Мимо идет Константене, посмеивается.

— Иди сюда, жердочку подержи! — кричит с крыши риги Константас.

— Куда тебя нелегкая несет? О работе думай, о работе, — дышит на него похмельным ртом отец.

Примчавшись на велосипеде с фермы, Юозас гладит костюм, надраивает стоптанные ботинки, долго возится с галстуком…

— Дай, — говорит отец и ловко, привычными движениями завязывает галстук. — Стой прямо, чего горбишься, — поправляет он сползший пиджак. — Когда мне было столько лет, сколько тебе…

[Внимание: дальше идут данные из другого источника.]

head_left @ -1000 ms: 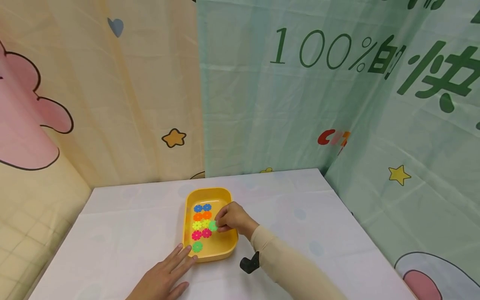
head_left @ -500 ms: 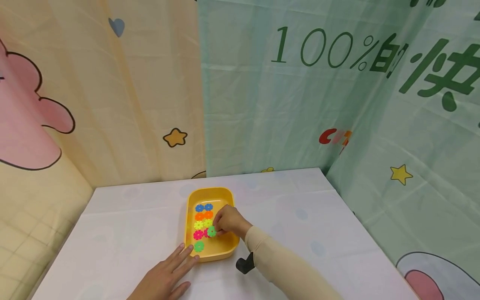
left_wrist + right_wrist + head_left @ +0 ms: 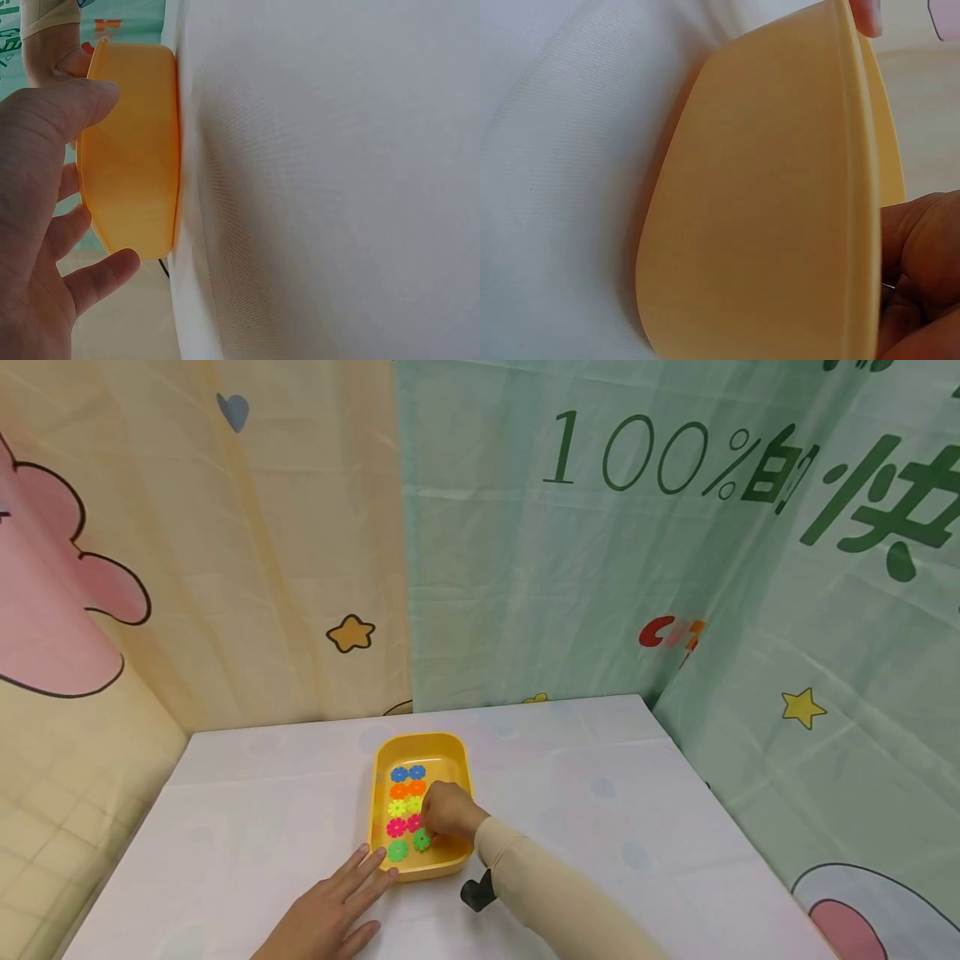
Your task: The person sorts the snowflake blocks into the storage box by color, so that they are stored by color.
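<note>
A yellow tray [image 3: 446, 752] holds pairs of small flower-shaped plastic pieces: blue [image 3: 417, 772], orange [image 3: 398, 791], yellow [image 3: 396, 808] and pink [image 3: 396, 827]. One green flower piece [image 3: 397, 851] lies at the near left. To its right, my right hand [image 3: 450, 811] pinches a second green flower piece [image 3: 422, 840], slightly tilted, low inside the tray; the fingertips are hidden behind the hand. My left hand [image 3: 326, 908] lies with fingers spread and straight, its tips touching the tray's near-left corner. In the right wrist view, the tray wall [image 3: 757, 195] hides what the right hand [image 3: 922, 270] holds.
The tray stands on a table with a white cloth [image 3: 585, 827]. Printed curtains [image 3: 525, 568] close off the back and sides. A black camera mount [image 3: 477, 892] hangs under the right wrist, beside the tray's right side.
My right hand has carried the green flower piece toward the near end of the tray, from beside the yellow row, past the pink row, to beside the other green one. My left hand has stayed put.
</note>
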`<state>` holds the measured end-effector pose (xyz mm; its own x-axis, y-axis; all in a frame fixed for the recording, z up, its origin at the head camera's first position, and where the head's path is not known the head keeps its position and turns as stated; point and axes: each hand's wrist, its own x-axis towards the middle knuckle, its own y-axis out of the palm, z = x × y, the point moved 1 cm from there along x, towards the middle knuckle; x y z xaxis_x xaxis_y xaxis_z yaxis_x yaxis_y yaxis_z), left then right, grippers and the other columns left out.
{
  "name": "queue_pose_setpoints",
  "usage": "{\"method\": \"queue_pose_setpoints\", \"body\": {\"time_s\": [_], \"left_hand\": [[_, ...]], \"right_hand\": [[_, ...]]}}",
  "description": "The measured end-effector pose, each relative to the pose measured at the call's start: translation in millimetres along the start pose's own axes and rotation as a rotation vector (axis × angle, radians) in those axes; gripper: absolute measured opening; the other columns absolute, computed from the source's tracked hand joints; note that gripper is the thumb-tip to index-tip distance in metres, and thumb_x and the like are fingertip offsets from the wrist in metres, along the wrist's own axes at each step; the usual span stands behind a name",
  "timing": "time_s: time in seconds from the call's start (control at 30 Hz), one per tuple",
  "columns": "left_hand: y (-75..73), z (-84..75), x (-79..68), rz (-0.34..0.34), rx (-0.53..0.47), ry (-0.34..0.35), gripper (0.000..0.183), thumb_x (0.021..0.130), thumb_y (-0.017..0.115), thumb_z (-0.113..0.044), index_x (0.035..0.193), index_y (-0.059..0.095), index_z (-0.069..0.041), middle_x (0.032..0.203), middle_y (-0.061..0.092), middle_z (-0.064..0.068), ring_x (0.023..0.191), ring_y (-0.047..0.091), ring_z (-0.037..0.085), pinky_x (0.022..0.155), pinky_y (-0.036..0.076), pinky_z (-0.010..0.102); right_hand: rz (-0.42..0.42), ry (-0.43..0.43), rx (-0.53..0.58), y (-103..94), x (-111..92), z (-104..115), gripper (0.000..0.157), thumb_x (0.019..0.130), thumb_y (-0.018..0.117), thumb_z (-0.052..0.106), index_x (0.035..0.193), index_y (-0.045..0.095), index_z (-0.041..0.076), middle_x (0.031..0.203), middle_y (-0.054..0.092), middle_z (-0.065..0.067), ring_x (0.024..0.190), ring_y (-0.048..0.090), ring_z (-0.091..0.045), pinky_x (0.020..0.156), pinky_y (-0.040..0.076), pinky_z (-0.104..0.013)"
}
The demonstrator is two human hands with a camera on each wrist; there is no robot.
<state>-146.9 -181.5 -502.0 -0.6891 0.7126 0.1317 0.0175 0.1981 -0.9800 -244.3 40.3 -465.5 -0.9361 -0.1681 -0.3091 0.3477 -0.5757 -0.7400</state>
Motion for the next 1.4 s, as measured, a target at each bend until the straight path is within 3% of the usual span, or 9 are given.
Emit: {"method": "queue_pose_setpoints", "body": {"time_s": [0.27, 0.53, 0.77, 0.97, 1.07, 1.23, 1.4], "left_hand": [[-1.5, 1.1, 0.9, 0.000, -0.002, 0.027, 0.064, 0.096, 0.064, -0.053, 0.152, 0.049, -0.028, 0.157, 0.048, 0.007, 0.140, 0.048, 0.036, 0.093, 0.057, 0.048], [-3.0, -0.2, 3.1, 0.027, -0.020, 0.016, 0.064, 0.096, 0.064, -0.053, 0.153, 0.049, -0.028, 0.158, 0.047, 0.007, 0.141, 0.047, 0.035, 0.095, 0.056, 0.049], [-2.1, 0.0, 5.3, 0.097, -0.055, -0.036, 0.066, 0.095, 0.065, -0.052, 0.154, 0.047, -0.030, 0.160, 0.043, 0.005, 0.145, 0.042, 0.035, 0.098, 0.054, 0.051], [-1.4, 0.4, 6.8, 0.085, -0.058, -0.033, 0.066, 0.095, 0.066, -0.051, 0.154, 0.047, -0.028, 0.160, 0.043, 0.005, 0.145, 0.042, 0.036, 0.097, 0.055, 0.051], [-1.8, 2.3, 6.7, 0.080, -0.053, -0.027, 0.066, 0.096, 0.064, -0.052, 0.154, 0.047, -0.028, 0.160, 0.043, 0.006, 0.144, 0.042, 0.036, 0.097, 0.055, 0.051], [-4.0, 3.8, 4.8, 0.084, -0.051, -0.030, 0.065, 0.096, 0.064, -0.052, 0.153, 0.048, -0.026, 0.160, 0.044, 0.007, 0.144, 0.043, 0.037, 0.096, 0.055, 0.051], [-5.2, 3.5, 3.0, 0.124, -0.081, -0.062, 0.065, 0.096, 0.063, -0.052, 0.154, 0.047, -0.027, 0.161, 0.042, 0.007, 0.146, 0.040, 0.037, 0.097, 0.054, 0.053]], "right_hand": [[-0.004, 0.012, -0.053, 5.5, 0.4, -2.2, 0.022, 0.086, 0.071, -0.004, 0.066, 0.069, 0.005, 0.055, 0.057, -0.001, 0.045, 0.055, -0.014, 0.045, 0.048, -0.020], [-0.023, 0.022, -0.040, 7.4, 0.2, -4.1, 0.020, 0.081, 0.076, -0.004, 0.065, 0.068, 0.005, 0.059, 0.059, -0.003, 0.046, 0.056, -0.015, 0.046, 0.050, -0.021], [-0.033, 0.023, 0.003, 1.7, -0.1, -1.8, 0.017, 0.082, 0.075, -0.003, 0.068, 0.070, 0.005, 0.062, 0.060, -0.002, 0.053, 0.052, -0.016, 0.047, 0.045, -0.023], [-0.118, -0.014, 0.158, -12.1, -2.1, 0.3, 0.003, 0.086, 0.073, -0.002, 0.087, 0.075, 0.000, 0.073, 0.065, -0.002, 0.062, 0.062, -0.016, 0.058, 0.057, -0.026], [-0.178, -0.043, 0.223, -22.2, -6.2, 0.9, 0.008, 0.088, 0.071, -0.003, 0.095, 0.075, -0.002, 0.076, 0.066, -0.003, 0.064, 0.065, -0.016, 0.061, 0.060, -0.028], [-0.277, -0.109, 0.193, -37.9, -16.7, -2.1, 0.008, 0.091, 0.069, 0.001, 0.096, 0.074, 0.003, 0.075, 0.066, 0.000, 0.064, 0.061, -0.013, 0.061, 0.057, -0.026], [-0.325, -0.186, 0.108, -50.5, -26.8, -13.1, 0.010, 0.094, 0.069, 0.006, 0.102, 0.075, 0.006, 0.088, 0.071, 0.001, 0.074, 0.062, -0.012, 0.070, 0.059, -0.026]]}}
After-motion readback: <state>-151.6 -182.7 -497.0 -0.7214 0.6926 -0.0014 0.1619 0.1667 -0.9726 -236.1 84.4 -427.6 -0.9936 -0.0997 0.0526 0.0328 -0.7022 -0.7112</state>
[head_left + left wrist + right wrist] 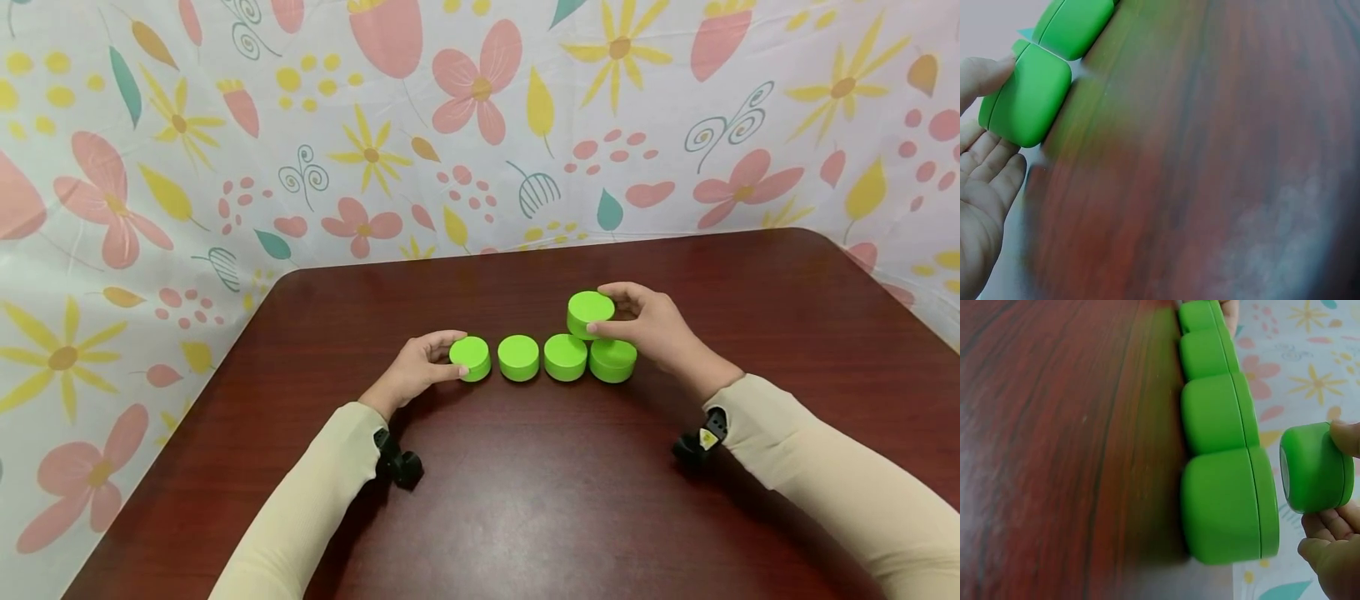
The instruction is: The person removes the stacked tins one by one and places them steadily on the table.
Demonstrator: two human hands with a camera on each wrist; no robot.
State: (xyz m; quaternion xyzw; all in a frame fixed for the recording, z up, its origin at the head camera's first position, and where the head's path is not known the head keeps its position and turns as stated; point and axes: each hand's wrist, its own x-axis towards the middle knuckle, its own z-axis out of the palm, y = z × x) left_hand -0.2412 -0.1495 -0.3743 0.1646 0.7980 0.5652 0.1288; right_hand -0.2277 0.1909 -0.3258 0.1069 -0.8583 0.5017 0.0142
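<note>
Several round green lidded jars stand in a side-by-side row on the table. My left hand [414, 371] grips the leftmost jar [471, 357], thumb at its front and fingers round its far side. In the right hand [654, 327] is another green jar [588, 312], pinched between thumb and fingers and raised above the row's right end. The right wrist view shows a gap between this raised jar [1314, 467] and the rightmost standing jar [1225, 506]. Between the row's two ends are a second jar [518, 358] and a third jar [566, 358].
The dark reddish-brown wooden table [525, 483] has a glossy top with a light reflection near its front. Behind it and along the left hangs a white curtain [465, 192] printed with flowers and leaves. Small black cameras are strapped to both wrists over cream sleeves [315, 492].
</note>
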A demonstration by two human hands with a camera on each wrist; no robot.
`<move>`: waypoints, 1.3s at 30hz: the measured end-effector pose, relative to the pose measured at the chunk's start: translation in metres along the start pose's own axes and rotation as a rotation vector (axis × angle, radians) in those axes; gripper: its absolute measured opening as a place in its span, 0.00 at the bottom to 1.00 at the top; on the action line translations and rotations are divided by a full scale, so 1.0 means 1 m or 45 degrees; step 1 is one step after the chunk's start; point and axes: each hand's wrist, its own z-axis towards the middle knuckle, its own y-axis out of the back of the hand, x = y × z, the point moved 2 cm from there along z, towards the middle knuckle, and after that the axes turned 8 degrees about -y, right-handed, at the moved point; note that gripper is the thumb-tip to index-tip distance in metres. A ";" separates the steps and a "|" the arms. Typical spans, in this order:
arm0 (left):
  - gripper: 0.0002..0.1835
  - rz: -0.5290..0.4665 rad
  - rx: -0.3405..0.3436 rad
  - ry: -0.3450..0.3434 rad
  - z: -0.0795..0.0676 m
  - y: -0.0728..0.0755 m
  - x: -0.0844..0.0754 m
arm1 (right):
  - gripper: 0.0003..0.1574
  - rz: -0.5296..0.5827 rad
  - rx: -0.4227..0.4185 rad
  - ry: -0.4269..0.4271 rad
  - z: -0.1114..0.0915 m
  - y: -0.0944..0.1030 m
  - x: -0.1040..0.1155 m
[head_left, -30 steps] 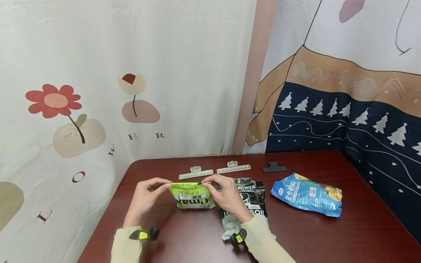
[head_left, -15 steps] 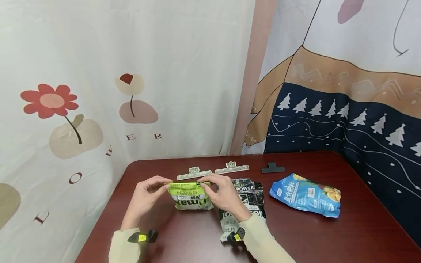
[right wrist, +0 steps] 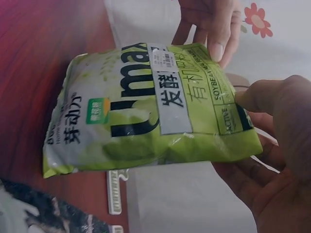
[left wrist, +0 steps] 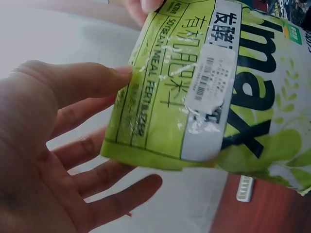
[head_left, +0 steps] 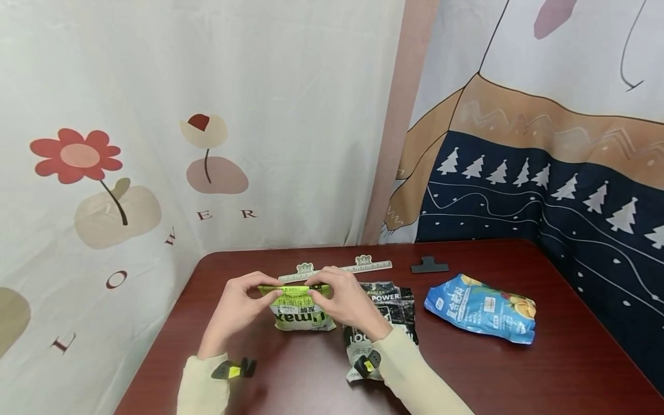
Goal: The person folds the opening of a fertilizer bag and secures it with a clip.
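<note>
A green and white fertilizer bag [head_left: 303, 317] stands on the table, its lettering upside down in the head view. My left hand [head_left: 241, 302] pinches its top edge near the left corner, thumb [left wrist: 97, 80] in front and fingers behind. Toward the right corner my right hand [head_left: 342, 297] pinches the same edge between thumb and fingers. The bag's printed front and a barcode sticker [left wrist: 210, 80] fill much of the left wrist view. Beneath my right forearm lies a black and grey bag [head_left: 386, 294], partly covered by the hand and sleeve.
Two pale ruler-like clips, the left clip [head_left: 295, 276] and the right clip [head_left: 370, 265], lie behind the green bag. A dark clip [head_left: 429, 265] lies further right. A blue bag [head_left: 482, 311] lies on the right side of the red-brown table [head_left: 467, 374]. Printed curtains [head_left: 290, 115] hang behind.
My left hand has shifted a little to the right along the bag's top edge, and my right hand slightly left, so they are closer together. The other bags have stayed put.
</note>
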 end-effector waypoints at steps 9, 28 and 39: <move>0.09 0.148 0.044 -0.114 0.005 -0.007 -0.020 | 0.08 -0.098 0.036 0.050 0.011 -0.010 0.016; 0.10 0.244 -0.016 -0.283 0.007 -0.012 -0.021 | 0.05 -0.097 -0.085 0.072 0.010 -0.020 0.013; 0.09 0.208 0.010 -0.241 0.005 -0.012 -0.017 | 0.04 -0.116 -0.095 0.096 0.007 -0.018 0.014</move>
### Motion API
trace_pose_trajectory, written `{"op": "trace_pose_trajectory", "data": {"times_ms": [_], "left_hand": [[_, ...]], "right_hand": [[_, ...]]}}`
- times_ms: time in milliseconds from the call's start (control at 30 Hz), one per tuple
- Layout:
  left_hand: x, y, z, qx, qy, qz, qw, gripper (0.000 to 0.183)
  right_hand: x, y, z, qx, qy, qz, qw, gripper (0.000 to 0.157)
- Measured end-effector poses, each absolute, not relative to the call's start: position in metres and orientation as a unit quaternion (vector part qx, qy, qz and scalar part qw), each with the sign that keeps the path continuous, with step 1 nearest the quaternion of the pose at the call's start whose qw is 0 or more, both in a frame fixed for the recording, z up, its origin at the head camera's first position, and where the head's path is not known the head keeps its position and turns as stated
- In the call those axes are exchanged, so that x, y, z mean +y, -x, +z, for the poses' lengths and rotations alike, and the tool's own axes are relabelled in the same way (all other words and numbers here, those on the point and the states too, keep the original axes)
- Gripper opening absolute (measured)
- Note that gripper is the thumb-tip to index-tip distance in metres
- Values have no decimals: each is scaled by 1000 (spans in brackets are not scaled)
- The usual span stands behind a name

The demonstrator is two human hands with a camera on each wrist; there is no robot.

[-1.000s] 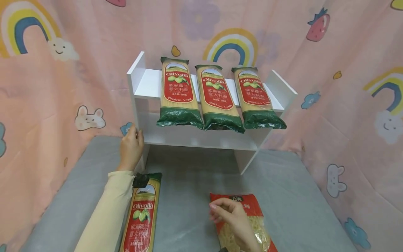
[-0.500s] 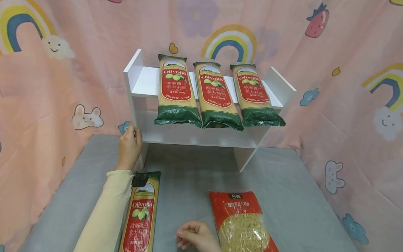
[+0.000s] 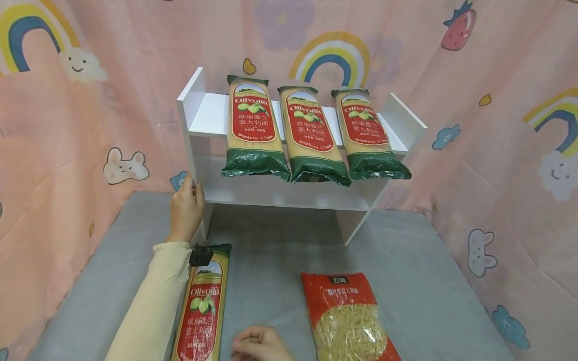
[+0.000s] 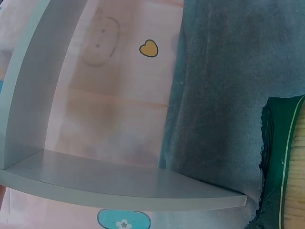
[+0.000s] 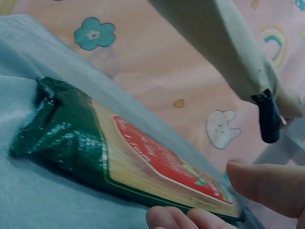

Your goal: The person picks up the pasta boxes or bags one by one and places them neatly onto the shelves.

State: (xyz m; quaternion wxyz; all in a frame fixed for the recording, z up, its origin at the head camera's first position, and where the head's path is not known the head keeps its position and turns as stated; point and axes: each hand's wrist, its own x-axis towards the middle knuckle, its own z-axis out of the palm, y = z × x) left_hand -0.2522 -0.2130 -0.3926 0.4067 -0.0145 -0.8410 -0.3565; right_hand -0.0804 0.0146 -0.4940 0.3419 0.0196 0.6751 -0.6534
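My left hand [image 3: 186, 210] grips the left side panel of a white shelf unit [image 3: 196, 108], fingers curled round its edge. Below that wrist a spaghetti pack [image 3: 201, 311] with green ends and a red label lies on the grey cloth. My right hand [image 3: 263, 345] is at the lower edge of the head view, just right of this pack and holding nothing. In the right wrist view its thumb [image 5: 269, 186] and fingertips [image 5: 178, 218] stand apart near the pack [image 5: 138, 157], its fingers loosely bent. Whether they touch the pack I cannot tell.
Three more spaghetti packs [image 3: 256, 125] lie side by side on the top shelf, their green ends overhanging its front. A red bag of spiral pasta [image 3: 347, 321] lies on the grey cloth [image 3: 420, 291] at right. A pink patterned curtain [image 3: 135, 65] stands behind.
My right hand has moved left, from over the red pasta bag to beside the spaghetti pack on the cloth. The left hand keeps its grip on the shelf; the packs stay put.
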Motion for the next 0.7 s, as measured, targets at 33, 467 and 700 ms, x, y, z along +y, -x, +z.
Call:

Едкий папиросный дым ест глаза.

— Черт знает что, — говорит отец. — Висит на тебе, как мешок. Что ты стоишь как столб? Выше голову! Голову всегда надо держать высоко. Когда мне было столько лет…

Склонив крохотную головку с клювом хищной птицы, на Юозаса внимательно смотрит мачеха. Потом, дернув плечами, говорит:

— Ведь этот увалень…

— Не твое дело, — бурчит отец.

— Спасибо, я пошел, — говорит Юозас.

На крылечке, кажется, по-прежнему сидит бабка, по-прежнему смотрит на него и провожает озабоченным взглядом. Как будто что-то бормочет, хочет подняться, подойти. Открыв скрипучую калитку, Юзукас выходит в теплое вечернее раздолье, туда, где на восток повернуты ласковые выступы холмов, позолоченные вечерним солнцем. У хлева, бывшего девичьей клети, Юозаса атакует комариный рой, комары пищат, звенят, пахнет сеном и люцерной. В последний раз мачеха издевается над ним — больше он ей не позволит! И друзей больше ни о чем спрашивать не будет. Все уже в прошлом — и сияющие башни городов, и корабли в порту, и вымершие площади, свидетели его печальных скитаний с отцом, и далекий гудок паровозика, и шершавый камень клети, и поля в лунном сиянии, по которым он блуждал, гонимый какой-то тревогой… Приближаясь к местечку, Юзукас ускоряет шаг. Узкие, в слоистой пыли улочки, по которым женщины гонят с пастбища коров. Все его здесь знают, ему вежливо отвечают на приветствие. В глазах стареющих женщин ему чудится тайная ревность, может, даже радость: пока дочки еще не подыскали себе женихов, их приглядывают для них матери. И отец мог бы им гордиться, почему бы и нет? Силуэт долговязого юноши в черном костюме с белым воротничком мелькает в окнах Акуотиса и Великиса. Он идет, подтянутый, слегка размахивает руками. Таким его здесь еще никто не видел.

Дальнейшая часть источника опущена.